YOUR OBJECTIVE
Restate the whole of the data below word for word, skipping the images.

DATASET EXTRACT
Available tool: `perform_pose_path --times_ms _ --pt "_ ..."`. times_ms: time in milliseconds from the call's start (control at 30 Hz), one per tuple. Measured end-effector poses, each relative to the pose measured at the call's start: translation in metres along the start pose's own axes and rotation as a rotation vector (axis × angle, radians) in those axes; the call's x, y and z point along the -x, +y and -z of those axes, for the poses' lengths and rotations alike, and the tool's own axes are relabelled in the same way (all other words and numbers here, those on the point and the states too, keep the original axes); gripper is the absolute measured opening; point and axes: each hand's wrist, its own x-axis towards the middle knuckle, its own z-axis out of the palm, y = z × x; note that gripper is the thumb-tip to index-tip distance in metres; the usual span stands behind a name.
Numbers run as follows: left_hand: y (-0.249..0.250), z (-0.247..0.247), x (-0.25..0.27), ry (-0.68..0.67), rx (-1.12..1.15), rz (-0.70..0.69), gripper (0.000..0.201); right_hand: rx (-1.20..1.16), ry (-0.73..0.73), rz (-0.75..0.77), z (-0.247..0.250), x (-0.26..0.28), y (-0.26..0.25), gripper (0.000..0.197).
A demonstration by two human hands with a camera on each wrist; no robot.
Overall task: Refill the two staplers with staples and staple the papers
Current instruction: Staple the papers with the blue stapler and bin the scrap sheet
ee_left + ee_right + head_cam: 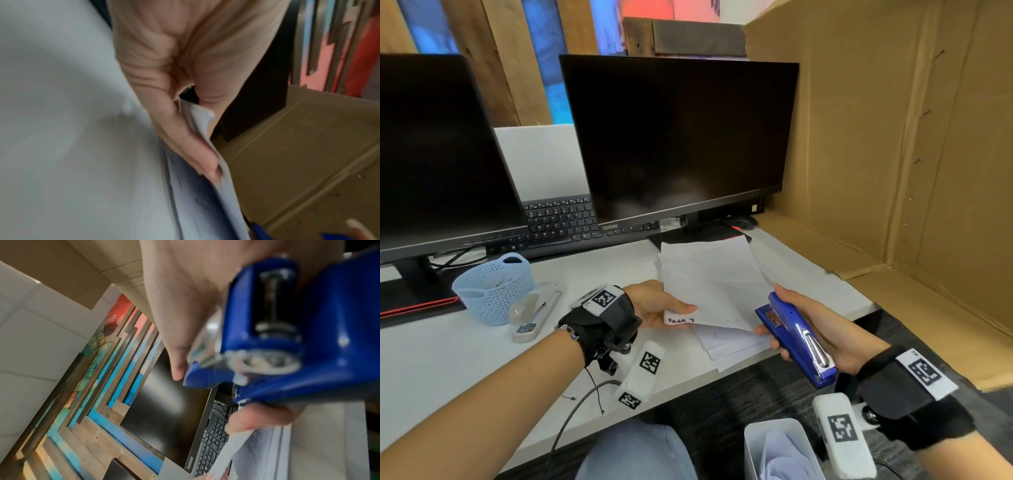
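Observation:
My right hand (808,329) grips a blue stapler (796,337) above the desk's front edge, its nose pointing at the corner of a white paper stack (709,284). Close up, the blue stapler (287,331) fills the right wrist view with fingers curled around it. My left hand (661,305) pinches the near left corner of the papers (207,129), thumb on top beside the words "PAGE 7". More sheets (729,342) lie flat under the lifted stack. A clear stapler (536,317) rests on the desk at the left.
A light blue mesh basket (494,286) stands left of the clear stapler. Two dark monitors (674,137) and a keyboard (561,219) line the back. A cardboard wall (893,137) closes the right side. A white bin (780,448) sits below the desk edge.

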Motion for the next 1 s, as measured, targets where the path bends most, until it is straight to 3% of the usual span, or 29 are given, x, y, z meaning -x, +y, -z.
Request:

RESPONSE AREA
Available tool: `perform_pose_path --times_ms _ --pt "_ ..."`. times_ms: time in milliseconds from the call's start (control at 30 Hz), one per tuple. Measured end-effector poses, each relative to the pose measured at the call's start: translation in metres along the start pose's own axes and rotation as a rotation vector (axis × angle, radians) in those axes; the call's x, y and z point along the -x, +y and -z of those axes, for the poses' lengths and rotations alike, and the tool's own axes are relabelled in the same way (all other words and numbers here, those on the point and the states too, keep the original axes); gripper is the absolute measured opening; point and axes: each hand's wrist, its own x-axis towards the middle knuckle, its own z-axis out of the palm, y = z × x; note that gripper is the thumb-tip to index-tip distance in metres; the usual span stands behind a name.
Numbers run as follows: left_hand: y (-0.249..0.250), z (-0.247..0.247), x (-0.25..0.27), ry (-0.68..0.67), rx (-1.12..1.15), rz (-0.70..0.69), gripper (0.000..0.201); right_hand: rx (-1.20..1.16), ry (-0.73..0.73), rz (-0.75..0.77), z (-0.247..0.250), x (-0.26..0.28), y (-0.26..0.25), gripper (0.000..0.197).
A demonstration by two human hands with a camera on each wrist; no robot.
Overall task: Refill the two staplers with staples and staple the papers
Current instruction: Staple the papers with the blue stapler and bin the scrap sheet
ee_left + ee_right + head_cam: 
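Observation:
My right hand (808,329) grips a blue stapler (796,337) above the desk's front edge, its nose pointing at the corner of a white paper stack (709,284). Close up, the blue stapler (287,331) fills the right wrist view with fingers curled around it. My left hand (661,305) pinches the near left corner of the papers (207,129), thumb on top beside the words "PAGE 7". More sheets (729,342) lie flat under the lifted stack. A clear stapler (536,317) rests on the desk at the left.
A light blue mesh basket (494,286) stands left of the clear stapler. Two dark monitors (674,137) and a keyboard (561,219) line the back. A cardboard wall (893,137) closes the right side. A white bin (780,448) sits below the desk edge.
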
Motion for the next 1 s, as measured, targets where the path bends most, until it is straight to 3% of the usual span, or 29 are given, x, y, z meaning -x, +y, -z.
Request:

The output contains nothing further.